Elijah

グレース・オブ・ゴッド 告発の時のElijahのレビュー・感想・評価

5.0
満を持しての初日劇場鑑賞。
世界で一番好きな監督であるフランソワ・オゾンの『婚約者の友人』に次ぐ「静」の側の物語。
実際に起きた事件をもとに真正面から真摯に描いていく。
3人の男優を軸にリレー形式で語られていく出来事にこれほどまでに「虫唾が走る」ことはない。
被害者たちの視点からだけではなく、色んな角度から描かれ、当事者だけではなく周辺の家族まで様々な感情と苦悩する想いで巻き込むことを目の当たりにする。

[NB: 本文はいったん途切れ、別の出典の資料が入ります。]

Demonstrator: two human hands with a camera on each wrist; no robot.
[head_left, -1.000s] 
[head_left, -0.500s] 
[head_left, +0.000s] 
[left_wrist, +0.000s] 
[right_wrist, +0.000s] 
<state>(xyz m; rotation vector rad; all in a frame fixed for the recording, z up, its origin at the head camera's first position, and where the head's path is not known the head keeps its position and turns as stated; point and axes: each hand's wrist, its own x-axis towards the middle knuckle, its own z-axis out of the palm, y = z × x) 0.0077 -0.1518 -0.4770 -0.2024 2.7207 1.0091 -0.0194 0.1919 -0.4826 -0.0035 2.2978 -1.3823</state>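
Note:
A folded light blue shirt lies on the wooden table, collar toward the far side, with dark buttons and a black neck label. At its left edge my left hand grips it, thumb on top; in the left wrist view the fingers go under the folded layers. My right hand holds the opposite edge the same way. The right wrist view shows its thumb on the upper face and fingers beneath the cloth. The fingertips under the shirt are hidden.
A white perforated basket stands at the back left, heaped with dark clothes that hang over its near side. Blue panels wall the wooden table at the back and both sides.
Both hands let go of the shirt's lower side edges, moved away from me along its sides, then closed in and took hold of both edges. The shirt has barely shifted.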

教会側の世間体と建前上の対応に鑑賞しながら何度も「偽善者!」と叫びたくなった。
加害者の神父の若い頃が映し出されるたびに吐き気を催すほど。
もし自分が被害者の立場なら信仰を止めたくなるだろうし、名乗り出る勇気を持てるだろうか。
その彼らの行動に惜しみない尊敬の念を贈りたくなると同時に、彼らの心の傷が一日でも早く癒され穏やかに過ごせることを切に願わずにはいられない。
物語が緊迫する過程でドゥニ・メノーシェの存在と佇まいに少しばかりのオアシスに感じられ、スワン・アルノーの演技に涙を禁じ得ず。
一番最後の台詞が印象に残り、一番最後に表示される字幕に救いを見出す。
そして鑑賞後に原題「Grâce à Dieu」に篭めた意味合いを痛感する。